Ficool

Chapter 23 - Bab 23 - Retakan Jiwa dan Pecahnya Keyakinan

Cahaya lilin sihir menggantung pelan di langit-langit kamar. Nyala birunya menari di udara seperti riak air yang tenang. Namun kedamaian itu segera patah saat kelopak mata Chandani bergetar dan perlahan terbuka. Ia menarik napas pendek, seolah baru kembali dari tempat yang jauh, dan langsung mendapati dua sosok tinggi berdiri di sisinya: Bhirendra dan Radeeva.

"Pangeran..." bisiknya, hendak bangkit memberi salam, namun Radeeva mengangkat tangan cepat.

"Tak perlu formalitas," ucapnya dingin, tidak seperti biasanya. Tatapannya tajam, wajahnya serius, tak ada sisa jenaka yang biasa ia tunjukkan di hadapan Reina. "Kenapa kau bisa di sini, Chandani? Kau dari asrama Aralama. Seharusnya tempatmu jauh dari zona pertempuran."

Chandani membuka mulut, ragu-ragu. Pandangannya mencari jawaban dari wajah Bhirendra, namun pria itu berdiri kaku seperti patung marmer. Ketika akhirnya ia bicara, suaranya gemetar.

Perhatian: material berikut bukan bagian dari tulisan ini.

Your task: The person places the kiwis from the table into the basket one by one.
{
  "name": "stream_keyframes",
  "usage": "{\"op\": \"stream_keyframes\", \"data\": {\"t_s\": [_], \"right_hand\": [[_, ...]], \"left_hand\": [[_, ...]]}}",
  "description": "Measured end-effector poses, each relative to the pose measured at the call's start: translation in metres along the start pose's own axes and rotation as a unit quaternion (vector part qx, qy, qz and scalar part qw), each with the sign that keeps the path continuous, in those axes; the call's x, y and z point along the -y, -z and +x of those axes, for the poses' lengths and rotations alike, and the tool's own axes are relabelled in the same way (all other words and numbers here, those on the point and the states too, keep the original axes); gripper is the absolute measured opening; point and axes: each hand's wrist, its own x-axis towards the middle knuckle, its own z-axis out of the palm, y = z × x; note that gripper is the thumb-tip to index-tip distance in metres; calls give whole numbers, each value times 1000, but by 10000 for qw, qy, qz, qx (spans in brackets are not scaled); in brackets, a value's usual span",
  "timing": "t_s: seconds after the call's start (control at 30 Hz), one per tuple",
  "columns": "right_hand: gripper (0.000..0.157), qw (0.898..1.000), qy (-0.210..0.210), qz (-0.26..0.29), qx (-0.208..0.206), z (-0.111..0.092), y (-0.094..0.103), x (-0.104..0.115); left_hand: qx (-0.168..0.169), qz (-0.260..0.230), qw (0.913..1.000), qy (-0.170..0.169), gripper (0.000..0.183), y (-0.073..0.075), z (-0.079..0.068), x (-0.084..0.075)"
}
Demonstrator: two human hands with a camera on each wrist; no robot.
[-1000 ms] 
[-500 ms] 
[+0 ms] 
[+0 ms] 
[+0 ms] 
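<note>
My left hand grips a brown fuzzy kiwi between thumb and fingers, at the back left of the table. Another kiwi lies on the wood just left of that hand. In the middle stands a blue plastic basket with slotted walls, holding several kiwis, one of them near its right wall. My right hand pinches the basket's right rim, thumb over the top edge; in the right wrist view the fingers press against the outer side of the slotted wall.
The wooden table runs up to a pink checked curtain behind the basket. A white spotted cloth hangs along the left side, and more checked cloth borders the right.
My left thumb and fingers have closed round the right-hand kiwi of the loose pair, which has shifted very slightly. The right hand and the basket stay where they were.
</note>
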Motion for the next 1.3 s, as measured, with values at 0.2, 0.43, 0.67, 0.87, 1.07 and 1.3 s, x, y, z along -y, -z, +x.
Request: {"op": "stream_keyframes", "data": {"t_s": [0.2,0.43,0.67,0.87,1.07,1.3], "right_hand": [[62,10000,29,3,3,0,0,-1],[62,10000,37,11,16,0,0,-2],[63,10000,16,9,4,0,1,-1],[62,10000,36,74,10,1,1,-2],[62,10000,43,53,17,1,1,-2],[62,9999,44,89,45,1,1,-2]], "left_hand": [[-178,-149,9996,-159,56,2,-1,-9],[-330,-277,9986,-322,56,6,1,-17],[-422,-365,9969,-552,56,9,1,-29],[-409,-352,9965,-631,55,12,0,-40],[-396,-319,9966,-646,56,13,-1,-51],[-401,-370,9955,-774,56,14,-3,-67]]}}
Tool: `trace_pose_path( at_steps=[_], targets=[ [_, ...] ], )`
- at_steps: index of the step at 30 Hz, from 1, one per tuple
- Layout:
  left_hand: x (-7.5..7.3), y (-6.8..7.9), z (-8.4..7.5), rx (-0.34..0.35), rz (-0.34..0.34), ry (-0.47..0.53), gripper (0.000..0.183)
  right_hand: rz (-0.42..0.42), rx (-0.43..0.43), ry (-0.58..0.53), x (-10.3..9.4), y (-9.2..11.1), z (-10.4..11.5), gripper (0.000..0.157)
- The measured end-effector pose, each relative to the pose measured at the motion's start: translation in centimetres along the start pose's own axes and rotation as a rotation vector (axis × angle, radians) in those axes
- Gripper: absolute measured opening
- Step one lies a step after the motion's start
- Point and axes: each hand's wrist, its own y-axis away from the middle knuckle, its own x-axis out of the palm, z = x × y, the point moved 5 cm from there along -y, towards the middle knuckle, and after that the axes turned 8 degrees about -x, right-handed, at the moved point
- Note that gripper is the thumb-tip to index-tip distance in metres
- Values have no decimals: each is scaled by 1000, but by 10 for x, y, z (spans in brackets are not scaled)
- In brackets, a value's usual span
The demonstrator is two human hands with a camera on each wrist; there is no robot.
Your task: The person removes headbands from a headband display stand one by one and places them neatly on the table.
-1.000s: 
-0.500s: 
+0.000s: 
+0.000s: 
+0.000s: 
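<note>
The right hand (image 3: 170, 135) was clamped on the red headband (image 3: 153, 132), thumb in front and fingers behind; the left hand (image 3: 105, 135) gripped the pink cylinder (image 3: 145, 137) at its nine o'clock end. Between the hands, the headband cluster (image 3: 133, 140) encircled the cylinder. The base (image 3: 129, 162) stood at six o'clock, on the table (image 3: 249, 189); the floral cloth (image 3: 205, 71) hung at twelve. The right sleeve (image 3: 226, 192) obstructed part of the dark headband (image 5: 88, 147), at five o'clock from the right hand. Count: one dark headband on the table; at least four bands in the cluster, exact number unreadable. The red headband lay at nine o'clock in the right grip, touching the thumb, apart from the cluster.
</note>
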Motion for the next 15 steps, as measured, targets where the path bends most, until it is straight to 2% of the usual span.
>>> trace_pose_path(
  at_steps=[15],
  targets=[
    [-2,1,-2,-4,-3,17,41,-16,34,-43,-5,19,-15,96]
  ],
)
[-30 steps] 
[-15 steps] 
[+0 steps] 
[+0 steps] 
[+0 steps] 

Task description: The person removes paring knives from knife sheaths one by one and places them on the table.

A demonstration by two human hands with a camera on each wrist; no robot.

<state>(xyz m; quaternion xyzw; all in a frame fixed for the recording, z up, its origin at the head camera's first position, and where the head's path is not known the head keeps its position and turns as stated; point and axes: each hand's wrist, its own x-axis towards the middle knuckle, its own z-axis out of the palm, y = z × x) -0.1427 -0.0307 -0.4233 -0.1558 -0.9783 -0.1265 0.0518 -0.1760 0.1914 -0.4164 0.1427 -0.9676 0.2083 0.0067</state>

"Saya tidak tahu... Saya hanya ingat langit berubah... dan setelah itu... gelap...." Suaranya perlahan memudar.

Tiba-tiba bola matanya memutih. Cahaya biru gelap menyelubungi tubuhnya. Suara berat dan dalam yang bukan miliknya keluar dari bibirnya.

"Reina... dia biang dari semua ini. Sistem keamanan telah rusak. Panarasa Hitam datang atas panggilannya. Dinding dimensi terguncang... Asrama Aralama terbakar."

Radeeva melangkah maju. "Omong kosong!" bentaknya. "Apa yang kau katakan tidak masuk akal."

Namun roh dalam tubuh Chandani tidak terganggu. Ia mengangkat tangan yang gemetar dan menunjuk ke arah Bhirendra.

"Dia melakukan Wira Pratistha. Gadis itu. Gadis Arunika. Dia mengikat jiwanya pada leluhur dimensi... Memisahkan takdir kalian. Dia bukan manusia biasa. Dia pemicu kehancuran..."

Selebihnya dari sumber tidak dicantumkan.